Data Mesh is a new way of thinking about data that is based on a distributed data management architecture. The idea is to connect data owners, data producers, and data consumers to make data more accessible and available to business users. Data Mesh seems to be a promising data architecture. But how feasible it is in practice? In an insightful session at Worldwide AI Webinar, Patrick Klingler, the CDO Hub Lead at Mercedes-Benz answered this question for us.
The whole session is now available to watch on demand on our
website and
YouTube channel, along with the rest of the conference!
Key Takeaways
The current situation at enterprises prevents data sharing
According to Patrick Klingler, in the past, there was a strict separation between business and IT units. Even in the IT units, development teams and operation teams were working independently of each other despite being homogenous.
Today, most enterprises have product teams with cross-functional, end-to-end skills and responsibilities. People are also working in data lakes instead of data warehouses like before because of the increasing importance of semi-structured and structured data and because data lakes can accelerate data sharing.
However, there are still a few problems when it comes to scaling data sharing in enterprises:
-
Lack of incentives for high-quality data provisioning as data providers often fail to see the purpose of data sharing
-
Decoupling of the data provider and consumer
-
Central data teams become bottlenecks who have hands-on experience with data but little domain knowledge resulting in the inability to process and analyze data
Data Mesh architecture is a new paradigm for enterprise data sharing
With Data Mesh, data are treated as products and everything is built on a self-service data infrastructure.
Should we reach this paradigm, Patrick Klingler believed that there’d be great benefits, namely:
-
More data provided with larger quantity and higher quality
-
Facilitation of data consumption
-
No central bottleneck which enables better scalability
4 strategic pillars to transition towards Data Mesh
Vertical business architecture
Many businesses nowadays still have monolithic systems with long backlogs. Patrick Klingler recommended splitting it into a verticalized business landscape of digital products. Becoming a domain-oriented product organization with end-to-end skills should be the goal of companies that desire remarkable changes.
Data product thinking
Patrick regarded this as the core of Data Mesh. Data product thinking means considering data as a type of digital product rather than a side effect.

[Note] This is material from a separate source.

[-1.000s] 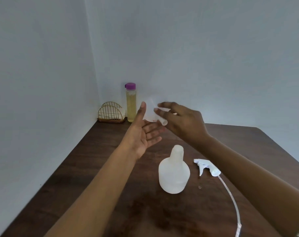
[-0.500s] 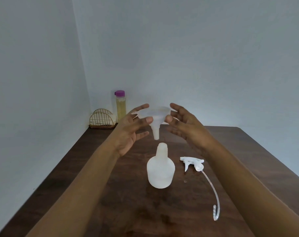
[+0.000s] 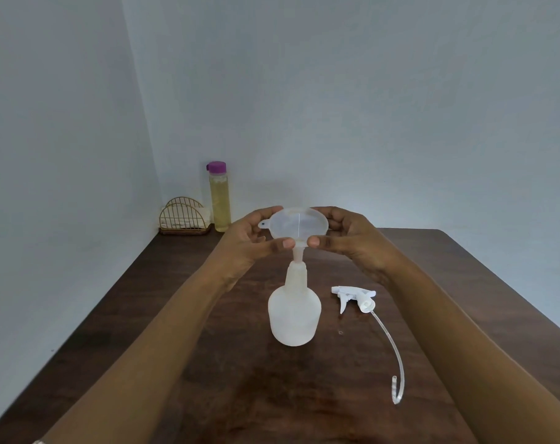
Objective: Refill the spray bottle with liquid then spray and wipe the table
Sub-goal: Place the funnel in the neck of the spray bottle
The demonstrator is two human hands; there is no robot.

Establish a data infrastructure platform
Self-service platforms that provide storage, computing, API gateways, or data catalog among others are highly recommended.

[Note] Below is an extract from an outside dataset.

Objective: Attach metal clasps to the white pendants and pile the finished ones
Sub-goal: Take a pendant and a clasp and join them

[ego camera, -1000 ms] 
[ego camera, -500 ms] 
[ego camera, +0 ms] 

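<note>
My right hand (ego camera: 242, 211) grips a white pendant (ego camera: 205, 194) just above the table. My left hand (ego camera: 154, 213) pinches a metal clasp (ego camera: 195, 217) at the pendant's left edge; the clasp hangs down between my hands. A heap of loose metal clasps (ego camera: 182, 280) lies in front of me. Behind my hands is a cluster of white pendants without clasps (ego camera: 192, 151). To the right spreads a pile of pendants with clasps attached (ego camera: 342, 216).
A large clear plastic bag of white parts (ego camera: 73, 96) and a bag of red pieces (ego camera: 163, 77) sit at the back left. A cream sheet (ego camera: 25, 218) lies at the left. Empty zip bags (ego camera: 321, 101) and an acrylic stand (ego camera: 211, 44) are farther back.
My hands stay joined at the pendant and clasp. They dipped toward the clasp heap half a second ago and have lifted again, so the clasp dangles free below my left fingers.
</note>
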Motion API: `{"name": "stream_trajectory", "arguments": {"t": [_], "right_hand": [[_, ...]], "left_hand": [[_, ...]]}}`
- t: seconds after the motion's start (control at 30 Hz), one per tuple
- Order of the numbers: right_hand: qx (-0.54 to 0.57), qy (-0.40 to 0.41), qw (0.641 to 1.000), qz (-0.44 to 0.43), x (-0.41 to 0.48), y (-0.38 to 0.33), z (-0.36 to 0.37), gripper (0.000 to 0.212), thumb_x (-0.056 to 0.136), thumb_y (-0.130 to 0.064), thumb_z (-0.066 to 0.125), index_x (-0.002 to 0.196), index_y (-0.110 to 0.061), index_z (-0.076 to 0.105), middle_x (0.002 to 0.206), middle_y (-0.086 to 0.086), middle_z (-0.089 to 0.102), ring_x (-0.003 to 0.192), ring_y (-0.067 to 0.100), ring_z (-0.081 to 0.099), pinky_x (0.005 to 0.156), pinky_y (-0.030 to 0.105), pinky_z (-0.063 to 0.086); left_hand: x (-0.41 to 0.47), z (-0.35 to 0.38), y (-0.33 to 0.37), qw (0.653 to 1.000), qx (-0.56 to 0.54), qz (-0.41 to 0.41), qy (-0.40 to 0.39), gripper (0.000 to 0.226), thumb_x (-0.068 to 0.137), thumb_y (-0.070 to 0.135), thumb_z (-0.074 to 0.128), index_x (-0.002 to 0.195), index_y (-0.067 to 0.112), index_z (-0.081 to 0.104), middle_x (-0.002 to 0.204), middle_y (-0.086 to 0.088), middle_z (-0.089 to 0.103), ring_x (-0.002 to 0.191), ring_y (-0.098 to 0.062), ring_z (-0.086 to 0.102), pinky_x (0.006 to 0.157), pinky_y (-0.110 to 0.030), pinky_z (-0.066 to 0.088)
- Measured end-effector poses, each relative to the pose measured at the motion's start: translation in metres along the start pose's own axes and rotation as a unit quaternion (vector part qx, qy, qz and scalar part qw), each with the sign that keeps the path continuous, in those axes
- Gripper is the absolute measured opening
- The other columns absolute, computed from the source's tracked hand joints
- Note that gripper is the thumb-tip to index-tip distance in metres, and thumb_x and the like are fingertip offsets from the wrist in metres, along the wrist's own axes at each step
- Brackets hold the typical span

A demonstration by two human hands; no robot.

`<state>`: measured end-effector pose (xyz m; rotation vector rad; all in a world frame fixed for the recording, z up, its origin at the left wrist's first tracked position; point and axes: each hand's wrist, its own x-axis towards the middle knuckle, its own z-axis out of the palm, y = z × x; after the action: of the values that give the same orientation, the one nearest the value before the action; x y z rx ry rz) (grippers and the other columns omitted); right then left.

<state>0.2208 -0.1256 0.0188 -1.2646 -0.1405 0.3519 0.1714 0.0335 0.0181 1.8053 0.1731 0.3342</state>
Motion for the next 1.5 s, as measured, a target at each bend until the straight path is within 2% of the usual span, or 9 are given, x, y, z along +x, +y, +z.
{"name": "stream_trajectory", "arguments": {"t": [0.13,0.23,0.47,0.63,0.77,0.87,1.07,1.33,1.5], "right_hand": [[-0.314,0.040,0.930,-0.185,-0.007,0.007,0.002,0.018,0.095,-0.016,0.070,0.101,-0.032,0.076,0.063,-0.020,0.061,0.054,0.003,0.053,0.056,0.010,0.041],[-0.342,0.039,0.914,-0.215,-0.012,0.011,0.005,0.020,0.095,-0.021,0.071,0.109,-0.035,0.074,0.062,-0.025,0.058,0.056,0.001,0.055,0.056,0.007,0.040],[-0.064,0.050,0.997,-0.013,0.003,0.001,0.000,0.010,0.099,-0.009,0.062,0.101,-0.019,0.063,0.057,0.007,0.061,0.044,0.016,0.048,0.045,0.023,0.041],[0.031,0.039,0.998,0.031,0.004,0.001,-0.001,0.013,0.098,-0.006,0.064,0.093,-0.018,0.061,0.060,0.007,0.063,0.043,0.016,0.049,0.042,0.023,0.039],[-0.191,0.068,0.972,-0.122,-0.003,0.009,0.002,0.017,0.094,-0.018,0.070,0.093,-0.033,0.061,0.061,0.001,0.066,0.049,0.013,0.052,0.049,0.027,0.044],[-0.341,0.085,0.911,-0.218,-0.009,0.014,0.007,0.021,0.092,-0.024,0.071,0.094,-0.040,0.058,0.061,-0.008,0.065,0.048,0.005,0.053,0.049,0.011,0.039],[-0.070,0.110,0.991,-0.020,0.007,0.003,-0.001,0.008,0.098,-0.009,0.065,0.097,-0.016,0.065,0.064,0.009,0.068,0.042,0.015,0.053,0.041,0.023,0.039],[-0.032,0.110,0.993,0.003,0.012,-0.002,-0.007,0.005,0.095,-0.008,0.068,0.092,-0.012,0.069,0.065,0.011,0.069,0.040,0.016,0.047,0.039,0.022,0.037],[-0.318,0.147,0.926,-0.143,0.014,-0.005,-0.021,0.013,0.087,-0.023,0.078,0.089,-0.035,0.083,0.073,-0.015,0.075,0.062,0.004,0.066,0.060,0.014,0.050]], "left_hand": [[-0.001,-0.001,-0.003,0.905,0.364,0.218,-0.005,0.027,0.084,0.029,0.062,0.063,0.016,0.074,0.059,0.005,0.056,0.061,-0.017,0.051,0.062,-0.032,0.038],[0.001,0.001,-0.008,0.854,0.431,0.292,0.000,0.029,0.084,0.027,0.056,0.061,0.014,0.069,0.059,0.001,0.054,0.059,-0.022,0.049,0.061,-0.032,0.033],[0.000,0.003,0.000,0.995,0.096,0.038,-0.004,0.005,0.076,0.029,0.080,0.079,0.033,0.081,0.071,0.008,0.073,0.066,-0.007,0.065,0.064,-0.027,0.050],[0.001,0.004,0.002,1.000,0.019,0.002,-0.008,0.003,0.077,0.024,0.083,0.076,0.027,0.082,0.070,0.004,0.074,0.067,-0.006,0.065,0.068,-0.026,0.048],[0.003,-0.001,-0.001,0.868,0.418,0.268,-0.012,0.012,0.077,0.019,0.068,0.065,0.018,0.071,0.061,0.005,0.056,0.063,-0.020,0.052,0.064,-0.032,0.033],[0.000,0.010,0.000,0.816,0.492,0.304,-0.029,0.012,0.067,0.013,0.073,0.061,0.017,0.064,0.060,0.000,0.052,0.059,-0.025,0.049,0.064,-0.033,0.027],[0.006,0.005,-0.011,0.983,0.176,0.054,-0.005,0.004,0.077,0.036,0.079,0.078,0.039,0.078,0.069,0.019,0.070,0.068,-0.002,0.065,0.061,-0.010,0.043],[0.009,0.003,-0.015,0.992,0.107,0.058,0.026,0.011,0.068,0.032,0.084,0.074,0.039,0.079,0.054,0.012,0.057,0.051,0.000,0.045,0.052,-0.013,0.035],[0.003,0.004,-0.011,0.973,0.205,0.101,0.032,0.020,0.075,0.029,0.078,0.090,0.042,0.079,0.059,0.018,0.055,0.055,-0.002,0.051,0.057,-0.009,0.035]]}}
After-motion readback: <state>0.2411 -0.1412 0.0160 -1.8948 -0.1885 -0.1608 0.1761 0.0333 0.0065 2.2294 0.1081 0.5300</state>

Global standards and governance
Mr. Klingler suggested that business owners should make sure to have global governance and standards to make data more interoperable.

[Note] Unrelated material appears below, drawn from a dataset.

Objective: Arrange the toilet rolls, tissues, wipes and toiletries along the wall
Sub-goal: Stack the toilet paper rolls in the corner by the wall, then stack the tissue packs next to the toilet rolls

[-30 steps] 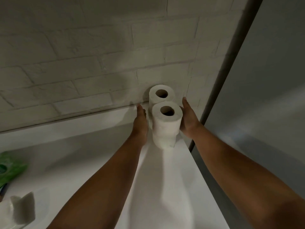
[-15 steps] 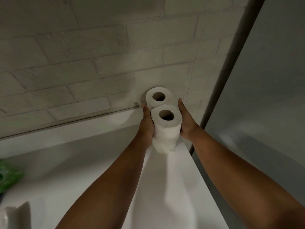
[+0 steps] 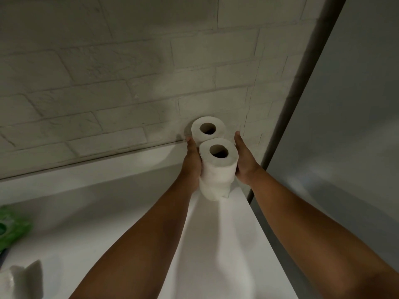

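Observation:
Two white toilet rolls stand upright at the far right end of the white shelf (image 3: 226,244). The back roll (image 3: 207,128) touches the brick wall, and the front roll (image 3: 218,167) stands against it, nearer to me. My left hand (image 3: 192,162) presses flat on the left side of the front roll. My right hand (image 3: 245,160) presses on its right side, so the roll is clamped between both palms. The fingertips of both hands reach along the sides of the back roll.
A green wipes pack (image 3: 11,227) lies at the left edge of the shelf. A white tissue pack (image 3: 20,281) sits at the bottom left corner. The shelf ends at its right edge beside a grey pipe (image 3: 302,87) and a grey wall.
My left hand has moved in from beside the rolls until it presses on the front roll. Both hands now squeeze it, and the rolls sit closer to the wall.

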`<state>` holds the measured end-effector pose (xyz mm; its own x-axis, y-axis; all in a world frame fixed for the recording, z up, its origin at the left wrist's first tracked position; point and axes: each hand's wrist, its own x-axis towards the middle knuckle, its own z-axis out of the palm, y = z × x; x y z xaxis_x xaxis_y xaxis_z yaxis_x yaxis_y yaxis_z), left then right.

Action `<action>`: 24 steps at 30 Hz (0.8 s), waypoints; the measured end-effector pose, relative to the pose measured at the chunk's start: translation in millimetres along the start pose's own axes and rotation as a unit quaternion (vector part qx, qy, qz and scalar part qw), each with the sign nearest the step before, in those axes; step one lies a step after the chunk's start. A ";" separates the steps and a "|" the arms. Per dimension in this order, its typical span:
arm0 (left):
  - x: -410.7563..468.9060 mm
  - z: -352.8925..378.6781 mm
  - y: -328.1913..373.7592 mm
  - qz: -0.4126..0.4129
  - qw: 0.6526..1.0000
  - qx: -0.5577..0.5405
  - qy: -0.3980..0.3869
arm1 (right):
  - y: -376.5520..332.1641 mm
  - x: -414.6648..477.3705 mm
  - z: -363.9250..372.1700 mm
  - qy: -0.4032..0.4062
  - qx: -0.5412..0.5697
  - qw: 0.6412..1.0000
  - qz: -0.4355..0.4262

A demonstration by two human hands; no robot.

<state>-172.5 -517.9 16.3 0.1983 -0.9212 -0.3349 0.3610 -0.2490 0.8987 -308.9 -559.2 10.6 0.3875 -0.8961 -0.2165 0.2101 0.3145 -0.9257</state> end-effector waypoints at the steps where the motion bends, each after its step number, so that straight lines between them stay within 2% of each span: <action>1: -1.7 0.2 2.6 0.003 1.000 -0.001 0.005 | -1.7 -0.9 -0.4 0.013 -0.023 1.000 0.000; 3: -9.6 -0.6 8.0 0.014 1.000 0.010 0.026 | -5.6 -3.9 -1.8 0.043 -0.082 0.996 -0.008; 6: -23.1 -7.3 13.0 0.045 0.997 0.033 0.054 | -14.3 -12.6 -0.7 0.093 -0.112 0.989 -0.023; 9: -42.9 -19.7 12.7 0.106 0.986 0.104 0.078 | -29.8 -34.2 9.5 0.137 -0.169 0.970 -0.107; 12: -73.4 -34.3 17.7 0.179 0.962 0.184 0.089 | -39.4 -65.0 26.2 0.175 -0.255 0.930 -0.198; 18: -132.0 -77.7 19.8 0.270 0.929 0.209 0.142 | -17.0 -122.9 88.8 0.149 -0.321 0.869 -0.346; 24: -201.1 -153.3 9.3 0.305 0.900 0.274 0.144 | 33.9 -160.3 162.9 0.036 -0.352 0.877 -0.324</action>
<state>-69.3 -289.1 48.5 0.4647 -0.8399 0.2806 -0.3842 0.0943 0.9184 -217.6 -353.8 64.4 0.3294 -0.8408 0.4296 -0.2515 -0.5167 -0.8184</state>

A data product is an operationalized data asset
Patrick Klingler defined a data product as “a data asset which is optimized for consumption”. This means a data product should:
-
be tailored to consumers’ demands
-
consist of a set of data, metadata, and code for processing
-
have a set of attached control policies
-
be provisioned and managed by data product teams
-
have a life cycle management
-
be registered on a data marketplace
He also detailed two approaches to identifying data products within organizations: a top-down approach and a bottom-up approach.
Clarifying Data Mesh myths
There are a few misconceptions about Data Mesh that Patrick Klingler has observed and would like to clarify.
He stated that Data Mesh isn’t a decentralized and uncontrolled data and platform architecture, a technology that can be simply installed or outsourced, or a one-time investment to ensure technical access to raw data for consumers.
Rather, Data Mesh is a decentralized data product responsibility based on common standards, a cultural change to how data is treated and emphasizes the focus on consumers’ demands.